Problem requirements:
Among the entries below, find the line with "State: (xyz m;", then quote it and each following line up to and including the line with "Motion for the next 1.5", and nothing else.

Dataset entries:
┄┄┄┄┄┄
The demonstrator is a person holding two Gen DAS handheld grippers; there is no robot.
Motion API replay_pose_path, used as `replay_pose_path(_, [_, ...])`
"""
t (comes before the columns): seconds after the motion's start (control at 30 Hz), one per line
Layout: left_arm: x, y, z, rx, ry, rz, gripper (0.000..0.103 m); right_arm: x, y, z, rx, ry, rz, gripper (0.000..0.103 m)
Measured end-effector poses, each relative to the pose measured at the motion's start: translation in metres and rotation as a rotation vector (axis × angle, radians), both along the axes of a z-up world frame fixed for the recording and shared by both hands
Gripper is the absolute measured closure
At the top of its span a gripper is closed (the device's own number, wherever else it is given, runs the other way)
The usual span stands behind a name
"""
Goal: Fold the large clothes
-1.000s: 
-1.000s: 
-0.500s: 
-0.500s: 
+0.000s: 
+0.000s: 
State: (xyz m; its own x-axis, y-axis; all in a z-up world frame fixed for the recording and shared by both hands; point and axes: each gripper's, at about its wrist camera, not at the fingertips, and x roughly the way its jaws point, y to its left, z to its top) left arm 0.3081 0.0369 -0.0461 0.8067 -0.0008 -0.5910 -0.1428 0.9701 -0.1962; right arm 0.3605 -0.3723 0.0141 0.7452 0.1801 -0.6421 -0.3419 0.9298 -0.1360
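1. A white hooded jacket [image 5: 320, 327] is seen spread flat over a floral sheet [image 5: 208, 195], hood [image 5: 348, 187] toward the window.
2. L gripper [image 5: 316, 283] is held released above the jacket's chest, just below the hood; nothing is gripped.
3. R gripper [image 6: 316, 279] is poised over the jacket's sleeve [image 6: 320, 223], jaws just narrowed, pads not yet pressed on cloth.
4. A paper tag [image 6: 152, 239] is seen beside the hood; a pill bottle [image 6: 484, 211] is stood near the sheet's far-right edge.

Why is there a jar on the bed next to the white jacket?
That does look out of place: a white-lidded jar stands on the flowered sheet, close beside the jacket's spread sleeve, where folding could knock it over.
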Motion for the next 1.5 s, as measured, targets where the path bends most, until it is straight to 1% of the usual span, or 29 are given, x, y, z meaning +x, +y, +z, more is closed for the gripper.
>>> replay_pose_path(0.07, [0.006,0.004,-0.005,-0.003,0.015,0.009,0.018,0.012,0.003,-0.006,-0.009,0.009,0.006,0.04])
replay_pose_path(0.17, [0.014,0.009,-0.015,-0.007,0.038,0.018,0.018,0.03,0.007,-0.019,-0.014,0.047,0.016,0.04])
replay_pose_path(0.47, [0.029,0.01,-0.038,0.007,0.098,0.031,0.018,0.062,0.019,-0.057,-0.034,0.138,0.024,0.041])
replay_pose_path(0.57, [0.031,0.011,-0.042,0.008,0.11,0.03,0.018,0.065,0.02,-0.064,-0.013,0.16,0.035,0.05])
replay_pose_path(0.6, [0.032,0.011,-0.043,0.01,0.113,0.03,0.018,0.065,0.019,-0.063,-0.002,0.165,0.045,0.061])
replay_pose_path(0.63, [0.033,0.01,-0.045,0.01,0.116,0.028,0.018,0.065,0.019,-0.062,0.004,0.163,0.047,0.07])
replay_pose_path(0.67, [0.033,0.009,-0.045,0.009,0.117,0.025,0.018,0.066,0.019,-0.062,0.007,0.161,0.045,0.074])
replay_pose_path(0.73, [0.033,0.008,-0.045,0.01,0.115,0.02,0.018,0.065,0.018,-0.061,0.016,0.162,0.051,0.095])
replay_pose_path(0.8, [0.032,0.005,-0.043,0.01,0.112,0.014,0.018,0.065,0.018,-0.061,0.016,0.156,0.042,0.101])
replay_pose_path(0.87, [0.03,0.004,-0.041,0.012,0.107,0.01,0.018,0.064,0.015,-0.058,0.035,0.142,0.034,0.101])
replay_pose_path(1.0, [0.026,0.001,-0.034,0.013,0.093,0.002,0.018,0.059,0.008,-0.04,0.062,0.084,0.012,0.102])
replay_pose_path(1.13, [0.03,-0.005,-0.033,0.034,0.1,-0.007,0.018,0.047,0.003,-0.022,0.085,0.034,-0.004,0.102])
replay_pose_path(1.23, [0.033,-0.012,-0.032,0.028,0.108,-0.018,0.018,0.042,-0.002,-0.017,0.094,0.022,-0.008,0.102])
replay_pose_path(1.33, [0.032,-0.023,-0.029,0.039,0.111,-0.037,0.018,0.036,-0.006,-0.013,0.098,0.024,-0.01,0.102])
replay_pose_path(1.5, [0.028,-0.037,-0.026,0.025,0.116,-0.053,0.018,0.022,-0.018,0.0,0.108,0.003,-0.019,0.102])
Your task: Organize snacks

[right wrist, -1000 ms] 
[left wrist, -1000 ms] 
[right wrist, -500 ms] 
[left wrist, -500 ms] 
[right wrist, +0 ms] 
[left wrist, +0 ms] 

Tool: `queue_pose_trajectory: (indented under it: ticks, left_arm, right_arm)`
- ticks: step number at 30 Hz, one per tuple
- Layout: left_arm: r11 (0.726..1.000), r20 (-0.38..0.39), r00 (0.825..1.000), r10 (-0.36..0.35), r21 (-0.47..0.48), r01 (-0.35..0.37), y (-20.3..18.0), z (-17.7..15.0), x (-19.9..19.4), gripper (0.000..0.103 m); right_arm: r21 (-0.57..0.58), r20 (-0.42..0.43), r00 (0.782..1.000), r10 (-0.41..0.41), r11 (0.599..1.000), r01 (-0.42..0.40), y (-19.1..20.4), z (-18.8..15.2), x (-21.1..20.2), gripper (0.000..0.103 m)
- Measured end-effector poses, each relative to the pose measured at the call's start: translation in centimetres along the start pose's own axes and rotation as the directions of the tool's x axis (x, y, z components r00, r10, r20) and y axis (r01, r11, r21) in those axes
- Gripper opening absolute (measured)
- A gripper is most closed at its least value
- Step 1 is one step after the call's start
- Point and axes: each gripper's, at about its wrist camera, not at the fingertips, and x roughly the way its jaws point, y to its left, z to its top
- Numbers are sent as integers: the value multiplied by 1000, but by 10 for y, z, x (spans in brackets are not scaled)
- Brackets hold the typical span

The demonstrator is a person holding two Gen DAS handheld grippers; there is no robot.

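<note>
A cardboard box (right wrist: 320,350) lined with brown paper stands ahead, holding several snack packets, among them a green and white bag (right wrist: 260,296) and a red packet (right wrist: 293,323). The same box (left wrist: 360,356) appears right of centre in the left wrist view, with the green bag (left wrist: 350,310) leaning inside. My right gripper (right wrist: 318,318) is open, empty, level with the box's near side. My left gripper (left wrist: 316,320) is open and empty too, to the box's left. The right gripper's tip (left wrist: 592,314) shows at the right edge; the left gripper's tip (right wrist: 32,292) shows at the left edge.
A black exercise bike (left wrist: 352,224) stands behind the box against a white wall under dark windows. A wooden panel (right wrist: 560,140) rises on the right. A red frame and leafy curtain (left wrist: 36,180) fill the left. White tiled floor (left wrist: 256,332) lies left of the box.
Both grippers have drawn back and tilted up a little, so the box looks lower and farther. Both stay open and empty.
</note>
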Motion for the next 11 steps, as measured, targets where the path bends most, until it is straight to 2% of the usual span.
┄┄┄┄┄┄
Answer space:
State: (xyz m; its own x-axis, y-axis; all in a z-up world frame fixed for the recording and shared by both hands; point and axes: each gripper's, at about its wrist camera, not at the fingertips, and x roughly the way its jaws point, y to its left, z to its top) left arm 0.3081 0.0369 -0.0461 0.8067 -0.0008 -0.5910 -0.1428 0.9701 -0.1962; right arm 0.3605 -0.3723 0.0141 0.7452 0.1801 -0.6421 -0.3419 0.9298 -0.1360
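1. A white hooded jacket [image 5: 320, 327] is seen spread flat over a floral sheet [image 5: 208, 195], hood [image 5: 348, 187] toward the window.
2. L gripper [image 5: 316, 283] is held released above the jacket's chest, just below the hood; nothing is gripped.
3. R gripper [image 6: 316, 279] is poised over the jacket's sleeve [image 6: 320, 223], jaws just narrowed, pads not yet pressed on cloth.
4. A paper tag [image 6: 152, 239] is seen beside the hood; a pill bottle [image 6: 484, 211] is stood near the sheet's far-right edge.

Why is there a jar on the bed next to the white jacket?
That does look out of place: a white-lidded jar stands on the flowered sheet, close beside the jacket's spread sleeve, where folding could knock it over.
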Motion for the next 1.5 s, as measured, targets where the path bends most, until it is straight to 1% of the usual span, or 29 are given, x, y, z meaning +x, +y, +z, more is closed for the gripper.

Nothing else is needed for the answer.